Ze had gemakkelijk praten. Joel wilde dat hij haar ook zo gemakkelijk kon geloven. Laatst toen ze door West End hadden gereden, had hij naar een enorm reclamebord gewezen waarop de nieuwste aftershave werd aangeprezen. Het mannelijke model dat hen van negen meter hoog broeierig aankeek, was een van de meest succesvolle van het land.
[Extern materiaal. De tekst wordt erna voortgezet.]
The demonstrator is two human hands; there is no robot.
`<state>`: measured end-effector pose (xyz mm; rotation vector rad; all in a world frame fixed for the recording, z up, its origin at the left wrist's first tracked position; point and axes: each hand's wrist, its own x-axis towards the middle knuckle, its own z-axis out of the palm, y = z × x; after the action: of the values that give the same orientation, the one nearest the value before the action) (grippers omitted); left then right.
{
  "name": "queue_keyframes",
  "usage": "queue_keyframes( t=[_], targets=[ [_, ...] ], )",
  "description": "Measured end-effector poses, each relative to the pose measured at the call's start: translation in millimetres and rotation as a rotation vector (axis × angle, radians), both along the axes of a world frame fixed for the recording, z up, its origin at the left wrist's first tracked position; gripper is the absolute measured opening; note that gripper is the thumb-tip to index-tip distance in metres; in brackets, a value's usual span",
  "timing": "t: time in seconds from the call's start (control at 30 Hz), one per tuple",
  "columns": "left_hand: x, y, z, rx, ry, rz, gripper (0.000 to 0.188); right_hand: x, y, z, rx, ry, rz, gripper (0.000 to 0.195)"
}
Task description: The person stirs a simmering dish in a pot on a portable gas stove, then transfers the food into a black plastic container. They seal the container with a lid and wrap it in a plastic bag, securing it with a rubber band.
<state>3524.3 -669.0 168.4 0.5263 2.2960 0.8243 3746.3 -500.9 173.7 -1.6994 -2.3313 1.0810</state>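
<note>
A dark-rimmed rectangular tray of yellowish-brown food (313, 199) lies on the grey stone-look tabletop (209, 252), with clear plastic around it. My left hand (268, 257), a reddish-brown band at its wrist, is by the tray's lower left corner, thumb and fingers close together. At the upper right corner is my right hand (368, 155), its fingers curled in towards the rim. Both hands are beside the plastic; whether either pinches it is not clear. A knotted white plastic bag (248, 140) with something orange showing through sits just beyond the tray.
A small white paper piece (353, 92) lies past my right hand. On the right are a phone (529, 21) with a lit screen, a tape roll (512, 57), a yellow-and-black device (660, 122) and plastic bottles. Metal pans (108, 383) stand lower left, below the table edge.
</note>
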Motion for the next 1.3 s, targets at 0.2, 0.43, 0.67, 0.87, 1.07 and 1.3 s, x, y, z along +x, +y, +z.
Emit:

Er werd ook beweerd dat hij verbazend groot geschapen was, waarnaar met een knipoog werd verwezen met de slogan: Zou jij hier nee tegen kunnen zeggen?
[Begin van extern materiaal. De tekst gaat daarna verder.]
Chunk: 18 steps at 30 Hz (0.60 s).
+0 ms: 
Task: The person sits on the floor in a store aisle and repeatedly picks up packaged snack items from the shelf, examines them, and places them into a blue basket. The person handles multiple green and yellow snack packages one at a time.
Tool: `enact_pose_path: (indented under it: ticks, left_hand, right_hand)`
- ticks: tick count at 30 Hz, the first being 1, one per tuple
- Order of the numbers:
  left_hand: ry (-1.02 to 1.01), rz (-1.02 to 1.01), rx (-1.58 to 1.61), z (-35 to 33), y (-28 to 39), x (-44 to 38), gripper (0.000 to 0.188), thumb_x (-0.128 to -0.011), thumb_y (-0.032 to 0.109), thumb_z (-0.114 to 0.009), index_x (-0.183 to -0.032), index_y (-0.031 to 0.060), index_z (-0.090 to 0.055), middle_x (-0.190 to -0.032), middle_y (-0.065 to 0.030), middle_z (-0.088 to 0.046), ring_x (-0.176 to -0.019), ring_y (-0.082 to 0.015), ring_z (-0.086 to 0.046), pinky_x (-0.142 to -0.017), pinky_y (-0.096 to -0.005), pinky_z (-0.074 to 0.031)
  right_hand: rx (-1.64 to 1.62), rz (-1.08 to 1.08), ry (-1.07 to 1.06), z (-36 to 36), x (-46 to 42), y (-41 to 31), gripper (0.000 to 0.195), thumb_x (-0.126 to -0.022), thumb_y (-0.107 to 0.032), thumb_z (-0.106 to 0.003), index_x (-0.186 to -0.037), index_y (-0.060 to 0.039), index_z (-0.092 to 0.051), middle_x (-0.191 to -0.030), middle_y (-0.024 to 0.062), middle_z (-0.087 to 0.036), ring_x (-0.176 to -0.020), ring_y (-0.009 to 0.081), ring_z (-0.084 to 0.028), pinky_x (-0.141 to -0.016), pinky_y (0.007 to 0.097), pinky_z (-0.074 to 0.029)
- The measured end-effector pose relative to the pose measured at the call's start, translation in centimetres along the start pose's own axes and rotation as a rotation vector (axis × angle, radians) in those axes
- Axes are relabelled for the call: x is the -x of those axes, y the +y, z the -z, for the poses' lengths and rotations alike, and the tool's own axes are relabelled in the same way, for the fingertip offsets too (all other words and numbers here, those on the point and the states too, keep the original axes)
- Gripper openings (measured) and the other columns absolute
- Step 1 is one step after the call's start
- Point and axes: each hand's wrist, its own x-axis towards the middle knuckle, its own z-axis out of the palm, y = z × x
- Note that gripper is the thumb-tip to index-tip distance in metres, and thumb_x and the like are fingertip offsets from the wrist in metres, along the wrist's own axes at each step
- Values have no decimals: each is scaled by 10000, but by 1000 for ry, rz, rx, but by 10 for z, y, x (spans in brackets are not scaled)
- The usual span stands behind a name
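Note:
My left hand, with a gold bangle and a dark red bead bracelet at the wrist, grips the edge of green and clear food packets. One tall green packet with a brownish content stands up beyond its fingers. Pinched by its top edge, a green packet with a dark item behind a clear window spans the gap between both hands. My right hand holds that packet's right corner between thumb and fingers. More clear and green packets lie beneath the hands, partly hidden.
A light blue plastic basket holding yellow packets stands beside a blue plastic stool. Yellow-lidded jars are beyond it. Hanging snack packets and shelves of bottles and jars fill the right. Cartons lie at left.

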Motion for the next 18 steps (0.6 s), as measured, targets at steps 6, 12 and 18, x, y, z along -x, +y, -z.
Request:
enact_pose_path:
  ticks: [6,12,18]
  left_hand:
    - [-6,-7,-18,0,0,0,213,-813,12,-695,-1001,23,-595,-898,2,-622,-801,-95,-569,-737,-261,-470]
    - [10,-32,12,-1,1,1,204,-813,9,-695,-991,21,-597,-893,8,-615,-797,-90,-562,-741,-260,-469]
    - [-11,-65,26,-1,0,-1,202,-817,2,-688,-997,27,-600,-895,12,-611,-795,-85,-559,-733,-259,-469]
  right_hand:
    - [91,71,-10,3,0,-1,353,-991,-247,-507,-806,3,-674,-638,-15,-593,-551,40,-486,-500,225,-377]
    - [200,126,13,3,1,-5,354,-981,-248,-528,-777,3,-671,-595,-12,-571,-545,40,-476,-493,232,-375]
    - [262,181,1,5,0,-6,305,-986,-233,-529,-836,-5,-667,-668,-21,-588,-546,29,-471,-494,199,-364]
‘Nou,’ had Joel voor de grap gevraagd. ‘Zou jij er nee tegen kunnen zeggen?’

En Cleo had zonder ook maar met haar ogen te knipperen meteen geantwoord met: ‘Wat? Nee zeggen tegen Murphy Mackay? Hij is een zak. En hij doet ook nog de shoot in Venetië volgende week. Dus je kunt niet zeggen dat ik niet moet lijden voor mijn kunst.’

Alsof dat mogelijk was, lijden in Venetië, dacht Joel. Maar daar ging het niet om; zak of niet, Murphy Mackay was toch wel zware concurrentie. Vooral als die geruchten over zijn gereedschap klopten.

‘Als je wilt dat ik je bel, moet je me wel even vertellen in welk hotel je zit,’ zei hij tegen Cleo.

Ze zocht in haar tas naar haar uitpuilende agenda. Toen ze hem had gevonden, bladerde ze hem even door en zei: ‘Eh... hier staat het. Het Hotel San Carlo. God, wat een vrekken. Waarom kunnen ze niet iets fatsoenlijks voor ons boeken, zoals het Cipriani?’

‘Het San Carlo? Weet je het zeker?’

‘Natuurlijk weet ik het zeker. Hoezo?’ Ze keek hem achterdochtig aan. ‘Ken je het dan? O nee, het is vast een gribus, hè, die op het punt staat in de lagune te zakken.’

Hij kneep in haar neus. ‘Wat maakt dat nou uit, je kunt toch zwemmen?’

‘Jezus,’ zei ze opstandig. ‘Is het echt zo erg?’

‘Ik plaag je alleen maar. Ik ben er nog nooit geweest.’ Hij grinnikte. ‘De naam kwam me alleen bekend voor. Een vriend van me heeft er wel eens gezeten. Als het dat hotel is, hoef je je nergens zorgen over te maken. Hij heeft het er fantastisch gehad.’

‘Hm,’ zei ze weifelend. ‘Maar hij zat er niet vijf dagen vast met Murphy Mackay.’